Eis a verdade: andamos há muito tempo a fantasiar a nossa própria destruição coletiva. São as vacas. As aves. O "bug" informático. A pneumonia atípica. A catástrofe ecológica e climatérica que nos espera. Ou, para sermos mais atuais, uma gripe de origem suína e mexicana que, nas palavras de Margaret Chan, diretora-geral da Organização Mundial de Saúde, coloca toda a humanidade em risco. Que essa "gripe suína" esteja sobretudo confinada ao México, pouco importa. Que as vítimas do México sejam praticamente insignificantes quando comparadas com as vítimas regulares de gripe regular, também não. E que os infectados fora do México estejam a responder aos medicamentos disponíveis, muito menos. A realidade dos fatos não altera a nossa histeria. E não altera porque a nossa histeria é profunda e incurável. Hoje, vivemos mais. Hoje, vivemos melhor. Mas apesar disso, ou sobretudo por causa disso, entramos em pânico sempre que a morte, ou mesmo a mera possibilidade da morte, ameaça o nosso único deus: o corpo, o nosso corpo, e a "Religião da Saúde" que substituiu todas as outras teologias tradicionais.

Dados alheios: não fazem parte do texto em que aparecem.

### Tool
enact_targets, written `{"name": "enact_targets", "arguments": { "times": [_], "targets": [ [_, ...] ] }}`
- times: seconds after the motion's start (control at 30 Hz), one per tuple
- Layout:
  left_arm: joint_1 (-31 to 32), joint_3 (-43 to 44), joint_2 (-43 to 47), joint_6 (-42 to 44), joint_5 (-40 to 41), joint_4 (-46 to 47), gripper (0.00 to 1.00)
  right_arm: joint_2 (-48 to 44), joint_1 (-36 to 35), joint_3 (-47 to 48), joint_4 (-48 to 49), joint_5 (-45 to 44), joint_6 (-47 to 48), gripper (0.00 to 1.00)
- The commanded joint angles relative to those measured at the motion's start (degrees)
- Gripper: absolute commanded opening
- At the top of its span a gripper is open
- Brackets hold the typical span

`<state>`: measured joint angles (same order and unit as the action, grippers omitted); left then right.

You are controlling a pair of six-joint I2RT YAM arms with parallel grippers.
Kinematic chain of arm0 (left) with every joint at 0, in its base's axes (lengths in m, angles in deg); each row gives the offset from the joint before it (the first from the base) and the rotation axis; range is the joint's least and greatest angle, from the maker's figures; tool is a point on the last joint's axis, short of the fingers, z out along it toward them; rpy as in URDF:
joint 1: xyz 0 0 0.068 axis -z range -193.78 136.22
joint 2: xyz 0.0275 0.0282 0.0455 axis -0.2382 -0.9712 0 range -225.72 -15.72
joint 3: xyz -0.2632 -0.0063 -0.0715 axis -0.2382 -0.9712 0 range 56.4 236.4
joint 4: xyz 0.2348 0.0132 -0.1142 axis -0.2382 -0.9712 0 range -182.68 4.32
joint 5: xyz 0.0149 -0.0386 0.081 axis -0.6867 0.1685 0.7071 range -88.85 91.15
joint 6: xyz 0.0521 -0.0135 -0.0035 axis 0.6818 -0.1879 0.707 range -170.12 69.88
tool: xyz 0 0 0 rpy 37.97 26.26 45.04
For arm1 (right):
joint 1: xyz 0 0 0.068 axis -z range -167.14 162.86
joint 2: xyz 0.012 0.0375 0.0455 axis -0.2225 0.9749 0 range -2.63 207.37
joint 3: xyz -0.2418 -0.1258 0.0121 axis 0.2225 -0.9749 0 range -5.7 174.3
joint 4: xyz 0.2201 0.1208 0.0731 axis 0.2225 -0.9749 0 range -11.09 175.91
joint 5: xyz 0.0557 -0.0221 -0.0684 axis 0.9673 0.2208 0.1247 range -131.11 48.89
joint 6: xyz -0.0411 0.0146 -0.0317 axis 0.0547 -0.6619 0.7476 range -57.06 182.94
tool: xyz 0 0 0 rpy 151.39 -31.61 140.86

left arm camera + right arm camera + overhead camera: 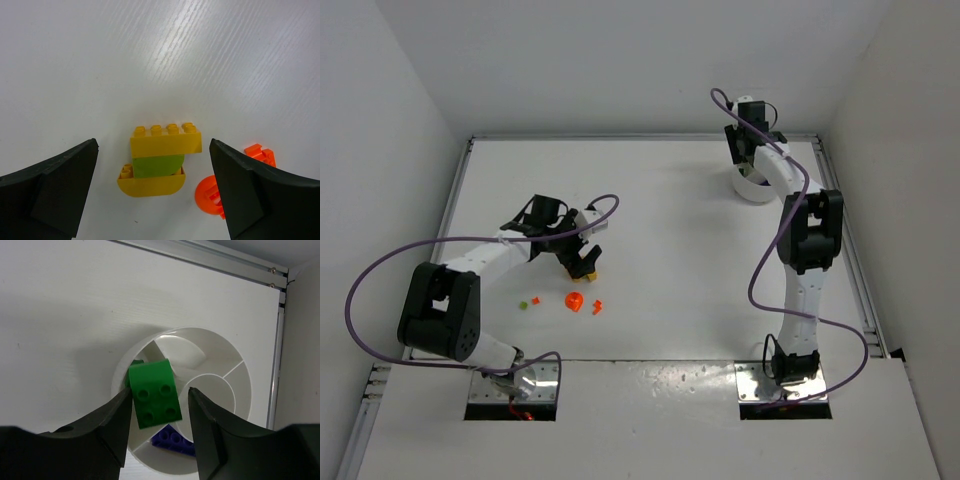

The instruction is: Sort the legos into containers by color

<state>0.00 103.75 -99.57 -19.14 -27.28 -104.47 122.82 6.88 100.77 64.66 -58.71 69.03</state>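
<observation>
Two jobs run at once, and the right one looks nearer to finishing. The right tool (160,390) is clenched on a green brick (154,392), held above the dish (215,347) over its 9 o'clock section. Another green piece (136,361) lies in that section, and a dark blue brick (172,439) sits in the 6 o'clock one. To do this well, I judge the green brick should go low over the green section before the jaws part, so it cannot tumble in with the blue. That arm is stretched far out toward 1 o'clock of the desk (670,220), wrist bent down. The left tool (153,150) is released, its fingers straddling a yellow-and-green stack (157,160) without touching it. The stack rests on the desk toward 9 o'clock, the left elbow is folded, and orange bits (207,196) lie at the stack's 4 o'clock.
</observation>
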Motion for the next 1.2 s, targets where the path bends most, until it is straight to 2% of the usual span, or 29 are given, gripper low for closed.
{"name": "enact_targets", "arguments": {
  "times": [0.0,0.13,0.33,0.47,0.63,0.67,0.77,0.87,0.97,1.0,1.07,1.17],
  "targets": [
    [-0.60,-0.07,0.71,-0.40,-1.55,0.94,1.00,-1.87,0.09,1.10,2.18,-1.55,0.24,0.49],
    [-0.60,-0.60,1.24,-1.45,-1.02,1.47,1.00,-2.48,0.09,1.10,2.18,-1.55,0.24,0.53],
    [-0.60,-0.60,2.99,-3.81,-1.02,2.00,1.00,-4.94,0.09,0.57,1.05,0.81,-0.90,0.53],
    [-3.93,1.33,7.98,-6.45,-2.42,-0.62,1.00,-9.06,0.09,-0.47,-1.94,4.76,-2.22,0.53],
    [-9.99,3.01,14.94,-7.68,-1.90,-7.92,1.00,-18.21,-1.66,-8.11,-4.49,18.02,-4.76,0.51],
    [-12.79,3.53,16.08,-6.65,-1.90,-9.59,1.00,-19.61,-1.67,-10.65,-5.28,20.57,-5.64,0.51],
    [-16.93,3.54,19.16,-5.32,-0.06,-17.32,1.00,-23.05,-2.20,-14.70,-6.77,27.52,-8.37,0.51],
    [-25.26,4.85,19.17,0.72,0.48,-28.03,1.00,-24.72,-3.33,-18.57,-8.53,33.24,-9.60,0.51],
    [-30.73,4.85,18.64,10.30,1.27,-36.74,1.00,-24.73,-4.39,-22.00,-10.03,36.14,-10.91,0.49],
    [-34.31,3.64,18.64,16.76,1.27,-39.98,1.00,-25.25,-4.39,-22.97,-10.03,36.67,-10.92,0.49],
    [-37.67,1.53,19.34,22.95,3.72,-41.68,1.00,-25.25,-5.79,-26.05,-10.03,37.21,-10.92,0.47],
    [-39.44,0.46,19.34,26.92,5.05,-42.91,1.00,-25.78,-6.85,-30.09,-8.54,37.90,-10.92,0.46]
  ]
}}
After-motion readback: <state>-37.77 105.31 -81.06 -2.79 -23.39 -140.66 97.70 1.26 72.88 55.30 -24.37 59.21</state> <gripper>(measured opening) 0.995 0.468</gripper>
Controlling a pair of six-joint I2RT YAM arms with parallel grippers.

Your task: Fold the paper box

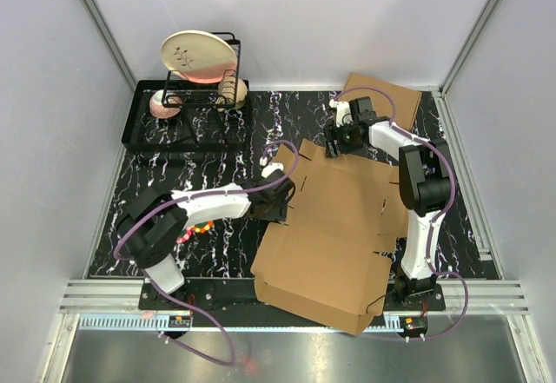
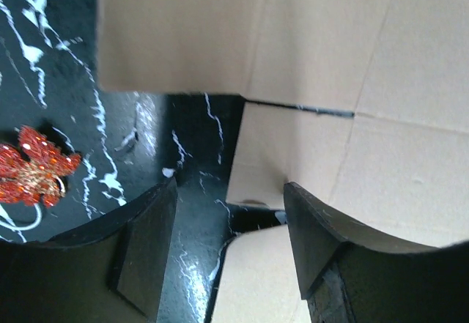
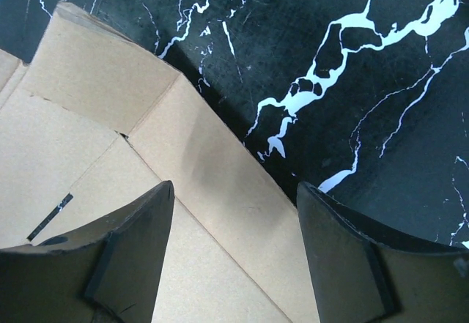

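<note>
brown paper box [image 1: 339, 227] — black table [image 1: 193, 171] (white veins)

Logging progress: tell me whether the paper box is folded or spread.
Spread: the paper box lies as a flat sheet across the table, flaps out, no walls formed.

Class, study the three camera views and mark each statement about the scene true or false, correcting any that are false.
1. The paper box lies as an unfolded sheet on the table. True.
2. Both grippers are shut. False: the left gripper and the right gripper both stand open.
3. A plate stands in the rack at the table's far left. True.
4. The red beaded ornament lies on the cardboard. False: it lies on the bare table, left of the sheet.
5. The left gripper is at the sheet's right edge. False: it is at the left edge.
</note>
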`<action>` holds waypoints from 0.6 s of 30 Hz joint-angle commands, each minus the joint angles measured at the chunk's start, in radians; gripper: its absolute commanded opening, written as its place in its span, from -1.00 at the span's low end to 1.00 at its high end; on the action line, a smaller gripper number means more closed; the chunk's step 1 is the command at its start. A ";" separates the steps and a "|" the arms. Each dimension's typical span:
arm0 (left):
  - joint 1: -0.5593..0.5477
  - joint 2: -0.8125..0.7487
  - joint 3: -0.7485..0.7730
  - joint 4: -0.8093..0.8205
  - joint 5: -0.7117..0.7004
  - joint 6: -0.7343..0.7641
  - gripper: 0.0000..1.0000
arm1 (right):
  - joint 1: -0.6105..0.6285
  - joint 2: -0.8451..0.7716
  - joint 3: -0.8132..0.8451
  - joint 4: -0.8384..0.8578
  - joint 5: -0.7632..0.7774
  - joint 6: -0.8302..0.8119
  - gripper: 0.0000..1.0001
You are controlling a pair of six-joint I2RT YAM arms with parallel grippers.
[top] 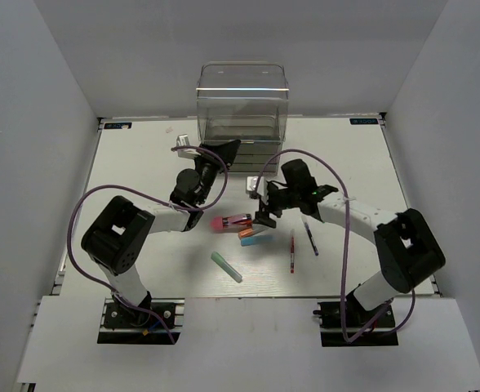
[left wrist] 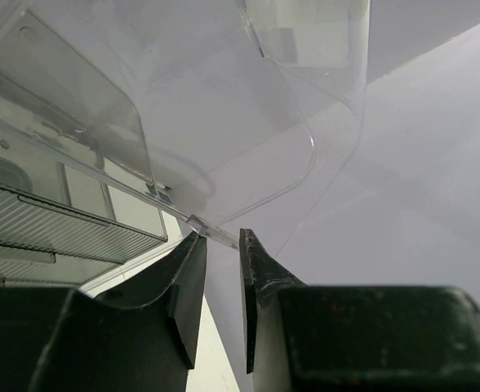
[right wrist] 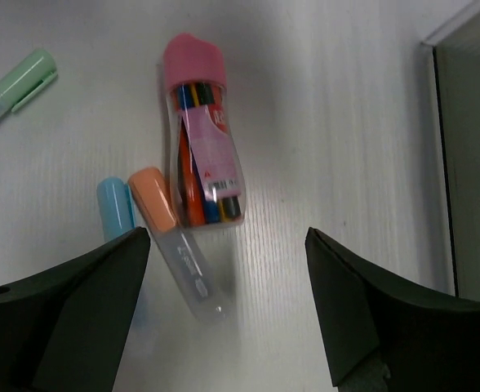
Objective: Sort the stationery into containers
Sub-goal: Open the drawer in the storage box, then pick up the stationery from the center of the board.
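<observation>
The organiser (top: 242, 102) stands at the far middle of the white table (top: 354, 163), its big clear top box over shallow smoky drawers. The left gripper (left wrist: 221, 240) is up against the organiser's lower left corner; its fingers (left wrist: 187, 286) stand only a narrow gap apart, and a thin clear edge of the organiser runs across that gap at the tips, pinched between them. All the stationery lies loose on the table in front of the organiser, none of it inside. Nearest the organiser's front is a clear pink-capped tube (right wrist: 199, 139) with several coloured pens packed in it. The orange-capped marker (right wrist: 160, 214) touches the tube's side, and the light blue marker (right wrist: 115, 207) lies just beside the orange one. The right gripper (right wrist: 226, 237) hovers over this cluster in front of the organiser, its fingers (right wrist: 101, 302) spread wide on either side of the tube's end and holding nothing. Farther from the organiser, the green marker (top: 226, 266) lies alone and slanted. To the right of the cluster, and about as far from the organiser, lie the thin red pen (top: 292, 251) and the dark pen (top: 310, 237), near each other but apart
</observation>
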 commanded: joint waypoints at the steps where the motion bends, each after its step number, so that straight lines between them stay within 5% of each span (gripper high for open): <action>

Tememos a nossa destruição física. Mas, como em qualquer temor, recriamos e até desejamos essa mesma destruição, como se isso redimisse a radical solidão dos homens de hoje. Tão modernos que somos. E tão entediados que nos sentimos.
Um conselho: nada nesta vida se faz sem perseverança. Quem sabe? Se desejarmos muito que algo aconteça, talvez um dia alguém lá cima se lembre de responder às nossas preces.

Um comentário:

Otávio Rangel disse...

Massa esse texto.
Vivemos em busca do fim, em busca de alcançar o paraíso religioso ou a sua sonhada posição na empresa.
Crises como essas são criadas para estagnar ainda mais as pessoas frente a um way of life mundial pra lá de falido.